Duna, como tantas outras produções, apresenta uma narrativa recheada de signos e referências messiânicas. A ideia de um salvador, profeta que irá salvar a humanidade aparece em Star Wars, Avatar e tantos outros títulos. O que para mim só evidencia a busca da humanidade pela salvação.

Esse é o ponto que torna os heróis e suas jornadas mitológicas tão irresistíveis ao público. Lembro de Campbell. A possibilidade de alguém do cotidiano, ter uma jornada transformadora e obter uma vitória decisiva. O herói, salvador, messias. 

A história de Frank Herbert não é nada sutil nas referências religiosas. Os filmes de Denis Villeneuve são ainda mais explícitos. As Bene Gesserit, freiras macabras, tem um plano de poder próprio para além do imperador. Os fiéis são manipulados a ponto de lutarem por uma guerra santa. Textos ditos como proféticos são usados a torto e a direito. Paul e Jessica usam o medo e a religiosidade para executarem a vingança da casa Atreides.

Paul entretanto, assim como Moisés, Davi e tantos outros salvadores de pátria e povos, estava fadado a falhar. O grande amor de sua vida, Chani, representava um caminho. Continuar lutando, se mantendo fiel à essência. Mas Paul nunca teria sua vingança e nunca derrotaria a opressão dos Harkonnen. E aqui Timothée Chalamet brilha, na mudança de tom que ele dá a Paul, quando ele aceita seu destino.

A condição humana vence. Não há escolha. Não há escolha entre o bem e o mal, não há livre-arbítrio. Paul cede ao poder para dar um golpe final no imperador e nos Harkonnen, sendo um (Paul tem sangue Harkonnen). Ele oprime, usa os fiéis (Fremen) e inicia sua guerra santa. Vai de realeza a fremen; e fremen a realeza. Como todos os ditos messias, a narrativa bíblica apresenta isso várias e várias vezes; ele volta a sua condição original, ainda que amadurecido. É cíclico. Ele perdeu. Ele perdeu seu verdadeiro eu. Perde Chani (aqui uma diferença do filme para o livro, que não me incomoda). Zendaya arrasa. Um final triste que me fez marejar os olhos e demorei a digerir. 

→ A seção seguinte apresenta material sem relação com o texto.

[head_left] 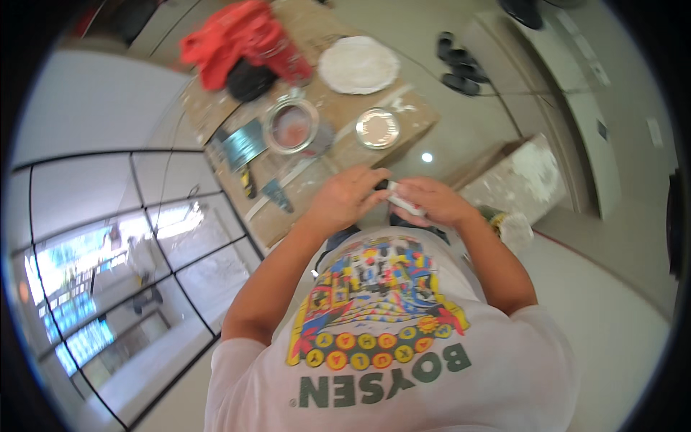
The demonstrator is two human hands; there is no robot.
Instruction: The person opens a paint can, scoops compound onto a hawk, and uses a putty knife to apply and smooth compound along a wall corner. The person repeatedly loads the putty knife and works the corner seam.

Paul é um anti-herói. Sua jornada é falha. E isso hoje é sinônimo de complexidades e personagens contraditórios. Aliás, a quantidade de anti-heróis que temos nas produções está cada vez maior. Mas é óbvio! O mundo real está desesperançoso e os critérios para messias precisam ser rebaixados. Buscamos personagens cada vez mais realistas, humanos, pois são impossíveis e não críveis os heróis. E como é a condição humana? Imperfeita, pecaminosa. 

Vi vários comentários falando sobre essa relação Messias, Poder, Religiosidade, Fé e Guerra. Fundamentalismo (como fanatismo religioso e extremismo). Um ou outro, inclusive, associado cristãos ao Fremen e como podemos ser manipulados por alguém com um projeto de poder. E aí Pedro? A carapuça não serviu? 

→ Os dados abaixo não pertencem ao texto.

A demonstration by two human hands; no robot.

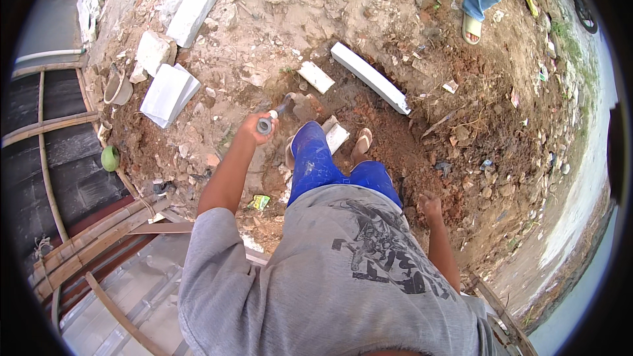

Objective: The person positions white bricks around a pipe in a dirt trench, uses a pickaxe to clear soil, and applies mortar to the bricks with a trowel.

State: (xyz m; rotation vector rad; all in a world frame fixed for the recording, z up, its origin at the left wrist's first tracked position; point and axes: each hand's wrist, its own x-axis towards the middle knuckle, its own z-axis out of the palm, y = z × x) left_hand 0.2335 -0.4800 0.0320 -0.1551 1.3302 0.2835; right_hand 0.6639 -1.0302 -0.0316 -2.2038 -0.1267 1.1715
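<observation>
Brown, stony ground point(277, 33) spreads here before me. On it stands a person in a grey shirt point(297, 264); ahead, to the right, lies a long white block point(370, 78), with a shorter white block point(316, 77) near its left end. A hand tool point(264, 126) — its grey end turned upward — is at the person's left, grasped by the left hand point(252, 130). The right hand point(430, 207) hangs opposite; clenched or released, I cannot tell.

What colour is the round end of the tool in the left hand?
The tool's round end is grey, seen in the head view.
</observation>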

Vamos lá. A religiosidade e a Fé emotiva expõem os fiéis a esse tipo de situação. A Fé racional, que busca discernimento, leva a outro caminho. Eu desejei que Paul fosse uma representação do meu messias, mas não tinha como. Jesus, o messias cristão, como Paul, possuía sangue real. Mas aqui acabam as comparações. 

Jesus rejeitou o poder político e militar. Foi contra a religiosidade. Ele foi rejeitado pelo seu povo. Ele era homem e Deus. Venceu o pecado. Sacrifício perfeito. Ele tinha escolha e escolheu morrer. Ele ressuscitou (Paul, quando tomou líquido azul não morreu, os sinais vitais estavam indetectáveis como disse Lady Jessica). Não houve guerra santa. E notem, que uso termos no passado. O Messias cristão já veio e a salvação já é realidade. Os cristãos aguardam a segunda volta e essa é uma diferença fundamental. 

Duna me faz lembrar da minha condição humana e de como eu, ou qualquer outro homem, seria incapaz de salvar alguém, quiçá uma pátria ou povo. Não li ‘’O Messias de Duna’’, não sei para que rumos a história toma. Mas até aqui são essas palavras que vagaram na minha mente. É uma obra poderosa. Visualmente incrível. Poderia escrever sobre a mise-en scene do Villeneuve, de como a fotografia do Greig Fraser é maravilhosa e a trilha do Hans Zimmer capta o tom melancólico do fim. Poderia escrever sobre como é bom ter um filme espetáculo, que vai transcender gerações. Poderia escrever das mudanças com relação ao livro. Mas escolhi escrever sobre O Messias.